The desired node structure size is passed in as a template parameter NODE_SIZE and we use it to statically compute the size of the values array. We choose a size that will keep the total structure size at most NODE_SIZE (assuming that no padding is done - it might be slightly larger). We also ensure that it is at least 1, regardless.
<<values_size computation>>= static const int values_size_lb = (NODE_SIZE - 2*sizeof(node*) - sizeof(int))/sizeof(T); static const int values_size = values_size_lb == 0 ? 1 : values_size_lb;
We need to know where our list starts, so our list needs a pointer to the head node of the list. We also need to keep track of the last node to facilitate rapid insertion at the end of the list (push_back()).
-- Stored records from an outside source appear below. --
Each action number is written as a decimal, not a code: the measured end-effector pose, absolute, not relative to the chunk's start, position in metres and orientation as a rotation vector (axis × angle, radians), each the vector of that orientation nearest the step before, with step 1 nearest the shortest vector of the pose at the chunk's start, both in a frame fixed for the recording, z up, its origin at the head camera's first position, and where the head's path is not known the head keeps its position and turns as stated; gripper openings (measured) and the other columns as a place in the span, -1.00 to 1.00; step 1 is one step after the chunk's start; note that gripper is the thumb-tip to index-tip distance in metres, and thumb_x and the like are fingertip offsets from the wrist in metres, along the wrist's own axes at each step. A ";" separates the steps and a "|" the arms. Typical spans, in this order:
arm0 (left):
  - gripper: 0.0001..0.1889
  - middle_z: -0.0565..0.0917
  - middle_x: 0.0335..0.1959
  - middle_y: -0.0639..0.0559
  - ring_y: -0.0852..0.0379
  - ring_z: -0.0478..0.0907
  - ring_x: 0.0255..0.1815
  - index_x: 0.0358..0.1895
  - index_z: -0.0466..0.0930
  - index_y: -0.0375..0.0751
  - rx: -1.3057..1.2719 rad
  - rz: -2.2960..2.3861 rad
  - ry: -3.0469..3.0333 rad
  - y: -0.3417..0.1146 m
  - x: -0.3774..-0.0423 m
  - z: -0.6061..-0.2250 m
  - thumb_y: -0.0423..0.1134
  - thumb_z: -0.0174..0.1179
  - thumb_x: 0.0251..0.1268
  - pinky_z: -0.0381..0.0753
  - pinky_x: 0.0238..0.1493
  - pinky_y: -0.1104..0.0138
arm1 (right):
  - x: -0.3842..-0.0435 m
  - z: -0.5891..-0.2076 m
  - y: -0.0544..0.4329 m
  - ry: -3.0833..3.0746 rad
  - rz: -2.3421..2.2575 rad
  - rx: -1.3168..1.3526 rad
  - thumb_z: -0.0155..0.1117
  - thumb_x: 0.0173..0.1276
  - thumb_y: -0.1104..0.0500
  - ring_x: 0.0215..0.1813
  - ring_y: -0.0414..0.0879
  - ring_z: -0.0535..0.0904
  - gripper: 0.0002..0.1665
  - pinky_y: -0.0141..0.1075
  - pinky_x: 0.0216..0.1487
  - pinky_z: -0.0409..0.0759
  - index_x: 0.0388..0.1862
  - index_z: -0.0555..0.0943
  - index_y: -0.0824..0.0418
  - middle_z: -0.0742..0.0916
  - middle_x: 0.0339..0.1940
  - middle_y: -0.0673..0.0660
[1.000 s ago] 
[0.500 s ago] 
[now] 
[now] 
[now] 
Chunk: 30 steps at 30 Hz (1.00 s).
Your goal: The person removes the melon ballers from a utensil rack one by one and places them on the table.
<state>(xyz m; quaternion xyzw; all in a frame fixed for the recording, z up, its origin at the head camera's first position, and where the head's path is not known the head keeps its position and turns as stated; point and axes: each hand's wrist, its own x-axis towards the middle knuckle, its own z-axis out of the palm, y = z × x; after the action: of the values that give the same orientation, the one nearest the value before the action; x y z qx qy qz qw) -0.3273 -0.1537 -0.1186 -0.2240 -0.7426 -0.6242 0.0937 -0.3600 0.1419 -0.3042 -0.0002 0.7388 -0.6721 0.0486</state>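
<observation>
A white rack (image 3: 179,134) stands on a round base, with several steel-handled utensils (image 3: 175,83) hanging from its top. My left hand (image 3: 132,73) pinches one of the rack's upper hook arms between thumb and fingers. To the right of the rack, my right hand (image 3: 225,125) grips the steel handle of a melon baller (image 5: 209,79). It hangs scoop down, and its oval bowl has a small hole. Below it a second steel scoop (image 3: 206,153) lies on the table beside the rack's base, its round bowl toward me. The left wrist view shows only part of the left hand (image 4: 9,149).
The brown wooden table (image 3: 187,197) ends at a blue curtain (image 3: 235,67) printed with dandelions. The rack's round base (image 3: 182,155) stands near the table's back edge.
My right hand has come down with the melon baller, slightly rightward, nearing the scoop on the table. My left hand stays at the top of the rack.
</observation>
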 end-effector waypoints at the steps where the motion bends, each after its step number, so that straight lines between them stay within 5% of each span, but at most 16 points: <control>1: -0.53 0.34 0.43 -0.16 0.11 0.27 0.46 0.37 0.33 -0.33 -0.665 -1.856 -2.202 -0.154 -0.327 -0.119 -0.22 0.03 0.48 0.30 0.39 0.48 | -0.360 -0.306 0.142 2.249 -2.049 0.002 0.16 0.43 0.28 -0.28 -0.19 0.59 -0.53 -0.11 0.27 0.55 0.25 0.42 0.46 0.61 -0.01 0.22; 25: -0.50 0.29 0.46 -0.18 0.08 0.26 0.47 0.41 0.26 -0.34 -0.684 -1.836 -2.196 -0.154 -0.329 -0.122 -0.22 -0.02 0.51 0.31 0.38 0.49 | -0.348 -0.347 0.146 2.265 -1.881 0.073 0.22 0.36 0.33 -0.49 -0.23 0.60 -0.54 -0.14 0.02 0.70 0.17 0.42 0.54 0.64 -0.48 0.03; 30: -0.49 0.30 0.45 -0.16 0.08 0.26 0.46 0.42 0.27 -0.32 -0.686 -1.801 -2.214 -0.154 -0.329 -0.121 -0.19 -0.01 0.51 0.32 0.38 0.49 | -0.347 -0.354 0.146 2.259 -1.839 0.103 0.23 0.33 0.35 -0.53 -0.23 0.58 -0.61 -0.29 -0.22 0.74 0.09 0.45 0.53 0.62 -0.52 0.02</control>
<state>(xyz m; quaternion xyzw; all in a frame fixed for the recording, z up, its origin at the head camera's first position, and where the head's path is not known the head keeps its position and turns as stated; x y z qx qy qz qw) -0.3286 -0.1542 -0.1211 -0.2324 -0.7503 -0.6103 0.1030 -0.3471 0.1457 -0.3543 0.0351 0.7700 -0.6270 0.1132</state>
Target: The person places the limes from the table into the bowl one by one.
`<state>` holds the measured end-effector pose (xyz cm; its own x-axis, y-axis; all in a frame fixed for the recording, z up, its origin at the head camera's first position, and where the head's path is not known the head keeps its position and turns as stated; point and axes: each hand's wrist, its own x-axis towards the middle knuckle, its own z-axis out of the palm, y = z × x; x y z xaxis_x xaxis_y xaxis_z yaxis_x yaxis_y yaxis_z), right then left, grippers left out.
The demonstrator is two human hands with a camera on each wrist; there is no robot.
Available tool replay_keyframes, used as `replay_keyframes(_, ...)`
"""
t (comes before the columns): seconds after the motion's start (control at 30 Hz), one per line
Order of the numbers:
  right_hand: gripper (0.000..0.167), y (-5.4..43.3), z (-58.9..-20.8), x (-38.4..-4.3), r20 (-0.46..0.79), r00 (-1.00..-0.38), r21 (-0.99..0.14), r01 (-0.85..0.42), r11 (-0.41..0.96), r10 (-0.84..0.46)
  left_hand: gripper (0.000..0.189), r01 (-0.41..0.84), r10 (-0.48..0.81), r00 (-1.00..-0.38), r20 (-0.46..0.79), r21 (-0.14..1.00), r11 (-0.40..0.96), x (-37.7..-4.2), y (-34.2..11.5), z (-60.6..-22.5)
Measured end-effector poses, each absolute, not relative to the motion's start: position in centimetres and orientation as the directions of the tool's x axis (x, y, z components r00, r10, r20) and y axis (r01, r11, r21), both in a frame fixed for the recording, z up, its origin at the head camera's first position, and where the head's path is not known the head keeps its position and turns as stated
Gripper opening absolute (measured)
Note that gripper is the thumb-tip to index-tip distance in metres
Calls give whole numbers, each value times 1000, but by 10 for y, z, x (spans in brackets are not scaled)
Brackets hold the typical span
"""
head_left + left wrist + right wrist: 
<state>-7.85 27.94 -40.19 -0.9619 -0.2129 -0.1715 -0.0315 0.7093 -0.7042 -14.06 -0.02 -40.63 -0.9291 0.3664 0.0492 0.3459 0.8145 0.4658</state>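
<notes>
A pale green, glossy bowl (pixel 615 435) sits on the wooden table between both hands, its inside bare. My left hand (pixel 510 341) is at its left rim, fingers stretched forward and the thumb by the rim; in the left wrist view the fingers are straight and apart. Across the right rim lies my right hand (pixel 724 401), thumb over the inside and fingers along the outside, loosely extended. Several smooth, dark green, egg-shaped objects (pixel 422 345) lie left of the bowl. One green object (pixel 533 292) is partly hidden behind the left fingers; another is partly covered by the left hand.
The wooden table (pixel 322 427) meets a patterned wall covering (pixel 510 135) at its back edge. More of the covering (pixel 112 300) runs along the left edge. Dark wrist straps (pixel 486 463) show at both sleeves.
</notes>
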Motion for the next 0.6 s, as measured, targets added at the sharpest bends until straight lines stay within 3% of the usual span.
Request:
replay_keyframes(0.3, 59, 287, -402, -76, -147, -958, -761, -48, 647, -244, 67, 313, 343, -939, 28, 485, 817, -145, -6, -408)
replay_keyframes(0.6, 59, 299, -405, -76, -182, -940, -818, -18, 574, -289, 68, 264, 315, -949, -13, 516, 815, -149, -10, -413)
<<list private data>>= node* _head; node* _tail;
For simplicity, we never want head or tail to be NULL, so we represent the empty list with a single node containing no elements:
<<member initialisation>>= _head(new node), _tail(_head)
We also keep track of the number of elements in the list to permit a constant-time size() operation, which would otherwise take linear time:
<<list private data>>= int _size;
Initially, the size will be 0:
<<member initialisation>>= , _size(0)
Iterators
Iterators, objects that reference a particular element of a container, are an important concept in the STL library. Supporting iterators allow C++'s generic algorithms to work on your own data structures, provided that your iterator supports the necessary traits (discussed later).
Types
We'll provide a const_iterator, which does not allow the referenced element to be modified through it, as well as an iterator, which does allow this. We will first write the const_iterator and then derive iterator from it (see Singly linked list (C Plus Plus)#Types for the reasoning behind this). So we have this hierarchy:
<<iterators>>= class const_iterator : public const_iterator baseclass { public: const_iterator interface const_iterator state }; class iterator : public const_iterator { public: iterator };
Traits
Another concept required to be fully compatible with STL are iterator traits. They help algorithms determine what operations an iterator supports. Some standard algorithms can use iterator traits to switch to a more efficient algorithm at compile-time when supplied with more powerful iterators.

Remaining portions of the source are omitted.